Le 5 juin de chaque année, le monde célèbre la Journée mondiale de l’environnement, une occasion de sensibiliser les populations à la nécessité de protéger les ressources naturelles et de promouvoir un développement durable. En Guinée, cette journée revêt une importance particulière tant le pays dispose d’un patrimoine naturel exceptionnel, mais aussi confronté à de nombreux défis environnementaux.

Surnommée le « château d’eau de l’Afrique de l’Ouest », la Guinée abrite les sources de plusieurs grands fleuves de la sous-région, notamment le Niger, le Sénégal et la Gambie. Le pays possède également d’importantes ressources forestières, une riche biodiversité ainsi que des réserves minières parmi les plus importantes du continent.

Cependant, cette richesse naturelle est soumise à de fortes pressions. La déforestation, l’exploitation anarchique du bois, les feux de brousse, l’occupation des zones humides, l’érosion côtière, l’insalubrité urbaine et les impacts environnementaux liés à certaines activités minières figurent parmi les principales menaces auxquelles le pays est confronté.

À cela s’ajoutent les effets de plus en plus visibles du changement climatique. Dans plusieurs régions du pays, les populations observent une modification du régime des pluies, une augmentation des températures, la dégradation des terres agricoles et une multiplication des phénomènes météorologiques extrêmes. Ces changements affectent directement l’agriculture, les ressources en eau et les moyens de subsistance des communautés rurales.

Dans les grandes villes comme Conakry, la gestion des déchets demeure également un défi majeur. L’accumulation des ordures ménagères, la pollution plastique et l’insuffisance des infrastructures d’assainissement continuent d’impacter la qualité de vie des populations et l’état de l’environnement.

Face à ces enjeux, les autorités, les organisations de la société civile, les partenaires techniques et financiers ainsi que les communautés locales multiplient les initiatives en faveur de la protection de l’environnement. Des programmes de reboisement, de restauration des mangroves, de sensibilisation à l’assainissement, de lutte contre les changements climatiques et de promotion des énergies renouvelables sont progressivement mis en œuvre à travers le pays.
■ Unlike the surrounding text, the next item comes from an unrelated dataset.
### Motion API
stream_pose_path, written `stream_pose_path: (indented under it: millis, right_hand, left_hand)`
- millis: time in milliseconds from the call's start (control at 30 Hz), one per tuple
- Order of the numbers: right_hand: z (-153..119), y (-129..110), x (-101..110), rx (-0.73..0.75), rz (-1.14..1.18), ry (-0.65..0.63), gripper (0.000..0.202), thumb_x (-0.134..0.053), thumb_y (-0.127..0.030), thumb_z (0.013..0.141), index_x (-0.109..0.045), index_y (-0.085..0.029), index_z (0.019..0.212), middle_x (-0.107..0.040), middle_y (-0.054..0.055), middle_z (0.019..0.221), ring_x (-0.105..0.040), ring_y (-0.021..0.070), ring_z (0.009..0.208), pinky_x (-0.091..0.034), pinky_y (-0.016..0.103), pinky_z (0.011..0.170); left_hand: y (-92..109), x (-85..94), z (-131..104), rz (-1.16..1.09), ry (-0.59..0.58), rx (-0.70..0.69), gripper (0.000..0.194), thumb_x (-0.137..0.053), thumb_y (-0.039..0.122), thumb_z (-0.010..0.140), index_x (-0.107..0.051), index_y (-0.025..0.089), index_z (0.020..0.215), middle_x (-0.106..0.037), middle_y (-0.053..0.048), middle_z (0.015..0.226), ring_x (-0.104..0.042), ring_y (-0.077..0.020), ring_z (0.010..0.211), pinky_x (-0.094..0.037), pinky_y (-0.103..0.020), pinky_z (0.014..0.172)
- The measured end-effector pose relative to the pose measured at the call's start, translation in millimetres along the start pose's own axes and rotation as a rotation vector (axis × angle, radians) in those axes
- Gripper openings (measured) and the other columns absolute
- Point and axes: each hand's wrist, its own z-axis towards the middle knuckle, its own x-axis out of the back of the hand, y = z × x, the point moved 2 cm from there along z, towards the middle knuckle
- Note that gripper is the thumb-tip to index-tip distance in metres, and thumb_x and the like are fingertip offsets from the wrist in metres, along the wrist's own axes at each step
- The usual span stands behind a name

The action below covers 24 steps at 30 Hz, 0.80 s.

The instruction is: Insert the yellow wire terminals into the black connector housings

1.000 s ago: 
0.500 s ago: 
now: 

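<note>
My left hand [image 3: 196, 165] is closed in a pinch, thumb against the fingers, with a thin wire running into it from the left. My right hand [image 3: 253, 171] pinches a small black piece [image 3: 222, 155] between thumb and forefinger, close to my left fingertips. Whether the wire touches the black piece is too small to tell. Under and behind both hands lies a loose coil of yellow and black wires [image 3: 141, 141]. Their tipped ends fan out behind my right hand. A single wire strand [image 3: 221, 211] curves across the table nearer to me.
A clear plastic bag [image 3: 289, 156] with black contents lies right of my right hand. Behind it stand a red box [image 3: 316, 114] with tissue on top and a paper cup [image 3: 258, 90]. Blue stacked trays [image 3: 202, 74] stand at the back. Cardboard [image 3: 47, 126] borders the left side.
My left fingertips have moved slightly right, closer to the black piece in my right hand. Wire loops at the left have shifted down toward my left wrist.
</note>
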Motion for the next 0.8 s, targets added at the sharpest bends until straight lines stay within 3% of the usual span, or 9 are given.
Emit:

Le secteur minier, pilier de l’économie guinéenne, est également appelé à renforcer davantage l’intégration des principes du développement durable dans ses activités. L’amélioration de la gestion environnementale, la réhabilitation des sites exploités et la prise en compte des préoccupations des communautés constituent désormais des exigences incontournables pour garantir une exploitation responsable des ressources naturelles.

La célébration de la Journée mondiale de l’environnement rappelle ainsi que la protection de la nature n’est pas seulement l’affaire des pouvoirs publics. Chaque citoyen a un rôle à jouer à travers des gestes simples : éviter les dépôts sauvages d’ordures, réduire l’utilisation des plastiques, protéger les arbres, préserver les cours d’eau et promouvoir des pratiques respectueuses de l’environnement.

Cette journée constitue enfin une invitation à réfléchir au modèle de développement que la Guinée souhaite construire. Un développement capable de valoriser ses immenses ressources naturelles tout en les préservant pour les générations futures.

Car au-delà des discours et des célébrations, l’environnement demeure l’un des principaux leviers du développement durable, de la santé publique, de la sécurité alimentaire et du bien-être des populations guinéennes.